I like to script my conclusion. I end with two things: inviting people to engage with me about the graphics or how they will receive them; the final sentence is about why we invite visuals to support their best work. End strong!
4. Learn how to explain what you drew. Talk about your process, your choices, and how you listen.
I get it, sometimes we don’t know where a drawing might come from. Or our best laid plans got sidetracked. But you are there to visualize for a group, so you need to be able to talk about some of your choices. Not many people get to hear from an artists’ perspective talking about their work, so don’t underestimate the power of making clear in words what they see on a page. Here’s some things I might share about.
- This page layout can be read right to left (or from the center out) because …
- These lines here are dotted / solid / extra thick/ to show different connections because ….
- I’m using these colours because they mean …
- I heard many key details in this section, and combined them in this drawing, such as ….
- This abstract shape/line/ swoop means ….
- The drawing of _____ represents ____ because ….
- This information is organized into a model because…. (eg it’s an iceberg because we were talking about the systems and beliefs that are under the surface ….)
- I’m listening differently to parts of the agenda here, because…. (eg the brainstorming is here in a long divergent list, and then our decisions about themes converge into these big circles here)
5. Don’t upstage anyone. Be proud of your work, be appreciative, and show up with energy.

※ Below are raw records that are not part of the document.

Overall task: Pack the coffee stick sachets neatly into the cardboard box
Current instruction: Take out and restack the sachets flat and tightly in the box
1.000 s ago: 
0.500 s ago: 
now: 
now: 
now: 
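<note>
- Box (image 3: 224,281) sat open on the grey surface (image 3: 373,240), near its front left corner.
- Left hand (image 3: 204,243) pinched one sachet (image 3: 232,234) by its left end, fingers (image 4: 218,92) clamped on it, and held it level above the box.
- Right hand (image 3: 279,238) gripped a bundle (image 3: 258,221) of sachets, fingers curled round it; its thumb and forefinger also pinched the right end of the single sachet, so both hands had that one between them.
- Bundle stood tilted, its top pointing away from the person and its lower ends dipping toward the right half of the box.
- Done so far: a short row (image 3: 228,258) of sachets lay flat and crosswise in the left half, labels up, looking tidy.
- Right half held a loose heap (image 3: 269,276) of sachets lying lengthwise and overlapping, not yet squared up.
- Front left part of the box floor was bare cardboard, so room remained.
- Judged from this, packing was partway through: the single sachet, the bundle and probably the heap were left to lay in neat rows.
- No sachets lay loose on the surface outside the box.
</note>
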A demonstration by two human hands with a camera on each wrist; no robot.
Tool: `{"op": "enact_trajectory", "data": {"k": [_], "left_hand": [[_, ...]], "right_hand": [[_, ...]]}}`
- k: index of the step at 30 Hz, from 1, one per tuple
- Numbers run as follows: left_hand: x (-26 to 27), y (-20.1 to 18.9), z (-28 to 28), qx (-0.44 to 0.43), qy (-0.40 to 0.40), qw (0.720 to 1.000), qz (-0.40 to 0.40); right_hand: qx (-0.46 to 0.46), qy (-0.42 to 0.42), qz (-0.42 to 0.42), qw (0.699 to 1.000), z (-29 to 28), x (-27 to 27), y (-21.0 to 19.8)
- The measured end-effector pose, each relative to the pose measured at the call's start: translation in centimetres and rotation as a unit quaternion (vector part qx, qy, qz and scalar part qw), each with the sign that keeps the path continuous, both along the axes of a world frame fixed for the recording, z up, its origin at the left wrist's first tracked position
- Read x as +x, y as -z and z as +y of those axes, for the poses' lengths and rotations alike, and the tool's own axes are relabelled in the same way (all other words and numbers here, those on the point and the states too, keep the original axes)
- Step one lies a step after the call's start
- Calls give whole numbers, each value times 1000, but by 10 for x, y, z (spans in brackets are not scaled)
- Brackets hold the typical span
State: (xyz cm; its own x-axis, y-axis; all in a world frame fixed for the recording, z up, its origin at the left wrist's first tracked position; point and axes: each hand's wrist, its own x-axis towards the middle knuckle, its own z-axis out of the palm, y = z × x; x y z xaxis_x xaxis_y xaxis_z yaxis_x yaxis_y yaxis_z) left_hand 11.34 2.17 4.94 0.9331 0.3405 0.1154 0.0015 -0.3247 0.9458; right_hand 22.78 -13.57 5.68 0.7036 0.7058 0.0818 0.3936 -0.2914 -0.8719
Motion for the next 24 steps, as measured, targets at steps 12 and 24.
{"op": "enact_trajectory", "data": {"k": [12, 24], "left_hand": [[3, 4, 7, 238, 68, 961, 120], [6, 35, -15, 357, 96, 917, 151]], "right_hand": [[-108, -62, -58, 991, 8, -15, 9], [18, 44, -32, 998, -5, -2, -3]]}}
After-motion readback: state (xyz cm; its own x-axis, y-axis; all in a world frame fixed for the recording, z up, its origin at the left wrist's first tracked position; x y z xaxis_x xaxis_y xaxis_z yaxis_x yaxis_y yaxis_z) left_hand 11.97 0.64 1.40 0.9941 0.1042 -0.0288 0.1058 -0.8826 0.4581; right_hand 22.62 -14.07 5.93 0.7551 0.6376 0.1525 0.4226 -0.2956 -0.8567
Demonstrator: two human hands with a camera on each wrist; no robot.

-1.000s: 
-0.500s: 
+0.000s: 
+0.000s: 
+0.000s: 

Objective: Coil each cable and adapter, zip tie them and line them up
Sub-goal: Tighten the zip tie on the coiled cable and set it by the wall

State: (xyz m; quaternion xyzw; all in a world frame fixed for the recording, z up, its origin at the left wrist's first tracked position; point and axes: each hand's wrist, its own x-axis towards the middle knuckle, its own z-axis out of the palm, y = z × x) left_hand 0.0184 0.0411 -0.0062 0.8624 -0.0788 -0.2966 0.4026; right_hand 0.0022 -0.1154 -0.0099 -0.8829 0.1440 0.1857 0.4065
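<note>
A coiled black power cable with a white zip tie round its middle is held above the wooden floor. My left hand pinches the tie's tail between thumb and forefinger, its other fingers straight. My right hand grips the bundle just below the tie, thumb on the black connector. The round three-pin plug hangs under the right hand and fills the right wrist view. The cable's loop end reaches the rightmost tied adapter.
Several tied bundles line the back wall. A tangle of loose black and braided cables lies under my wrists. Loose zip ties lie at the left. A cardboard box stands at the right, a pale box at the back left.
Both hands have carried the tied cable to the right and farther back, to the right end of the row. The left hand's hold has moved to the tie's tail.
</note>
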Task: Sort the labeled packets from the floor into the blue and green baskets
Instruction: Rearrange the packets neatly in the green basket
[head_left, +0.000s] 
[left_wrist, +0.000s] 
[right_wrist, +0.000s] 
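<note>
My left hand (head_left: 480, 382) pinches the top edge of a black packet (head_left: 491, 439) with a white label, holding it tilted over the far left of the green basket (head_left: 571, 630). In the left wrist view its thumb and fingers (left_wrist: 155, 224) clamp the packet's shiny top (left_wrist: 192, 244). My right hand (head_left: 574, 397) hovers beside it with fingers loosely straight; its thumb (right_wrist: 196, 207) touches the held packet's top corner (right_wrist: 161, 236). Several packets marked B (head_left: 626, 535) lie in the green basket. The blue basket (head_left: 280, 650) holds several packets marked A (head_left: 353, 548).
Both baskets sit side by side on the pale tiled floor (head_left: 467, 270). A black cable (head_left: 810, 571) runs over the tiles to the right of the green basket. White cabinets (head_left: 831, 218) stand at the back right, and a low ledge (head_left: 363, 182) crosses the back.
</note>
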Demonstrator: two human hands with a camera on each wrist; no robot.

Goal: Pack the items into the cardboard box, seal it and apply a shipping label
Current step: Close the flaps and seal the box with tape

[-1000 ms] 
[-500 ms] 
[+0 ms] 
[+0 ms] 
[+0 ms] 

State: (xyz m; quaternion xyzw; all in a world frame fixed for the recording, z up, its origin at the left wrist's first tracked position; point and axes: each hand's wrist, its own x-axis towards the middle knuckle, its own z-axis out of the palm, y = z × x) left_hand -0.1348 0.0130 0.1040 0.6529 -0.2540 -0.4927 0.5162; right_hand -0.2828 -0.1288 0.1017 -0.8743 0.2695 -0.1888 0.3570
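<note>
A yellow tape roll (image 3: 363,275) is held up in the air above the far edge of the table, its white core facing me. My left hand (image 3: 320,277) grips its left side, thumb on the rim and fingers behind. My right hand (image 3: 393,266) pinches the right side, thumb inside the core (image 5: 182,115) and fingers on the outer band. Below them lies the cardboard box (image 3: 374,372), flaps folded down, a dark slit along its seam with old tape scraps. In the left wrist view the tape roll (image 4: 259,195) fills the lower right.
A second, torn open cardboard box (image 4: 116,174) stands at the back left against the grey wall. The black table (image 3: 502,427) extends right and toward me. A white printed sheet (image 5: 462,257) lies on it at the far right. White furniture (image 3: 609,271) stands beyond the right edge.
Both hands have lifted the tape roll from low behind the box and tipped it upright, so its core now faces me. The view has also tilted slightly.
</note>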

Sometimes you’ll be the star, but you’re not there to be a diva. Be proud of your role and bring great energy to your share back, or fake-it-til-you-make-it energy with a clear voice. People are excited to see something new to them like graphic recording, and your tone and presentation should demonstrate that you support this group and their work. Be generous with your gratitude, including thanking the facilitators, client/sponsors, and all supporting roles.
Be appreciative, which includes making the participants look and feel good – because they are the experts on themselves. There might be some meetings where you think you have more expertise than the room, or you have an “answer” for a particular challenge. You don’t. This group has a different experience than you and sees things differently. You have to appreciate the meeting for what it is: you’re not there to solve anything “for” them in a share-back, by surprising them with new content or proposing a process. If you have a burning case of Correct-itis, write it down on a post it and offer it after the meeting.
Record them on video, with accessible captions
You can record your graphic recording share-back if you are online, which makes a descriptive and oral record of the moment for people who also may be visually impaired. You can also caption these videos. When posting online, you can write alt-text for graphic recording images – and also consider other ways of sharing back the work out loud.
In conclusion, consider the share-back another important skill of an established and confident graphic facilitator and try to practice and prepare for it, just like we prepare for the other parts of our roles. It’s technically public speaking – but we know you can already do hard things like drawing on a blank page in front of strangers!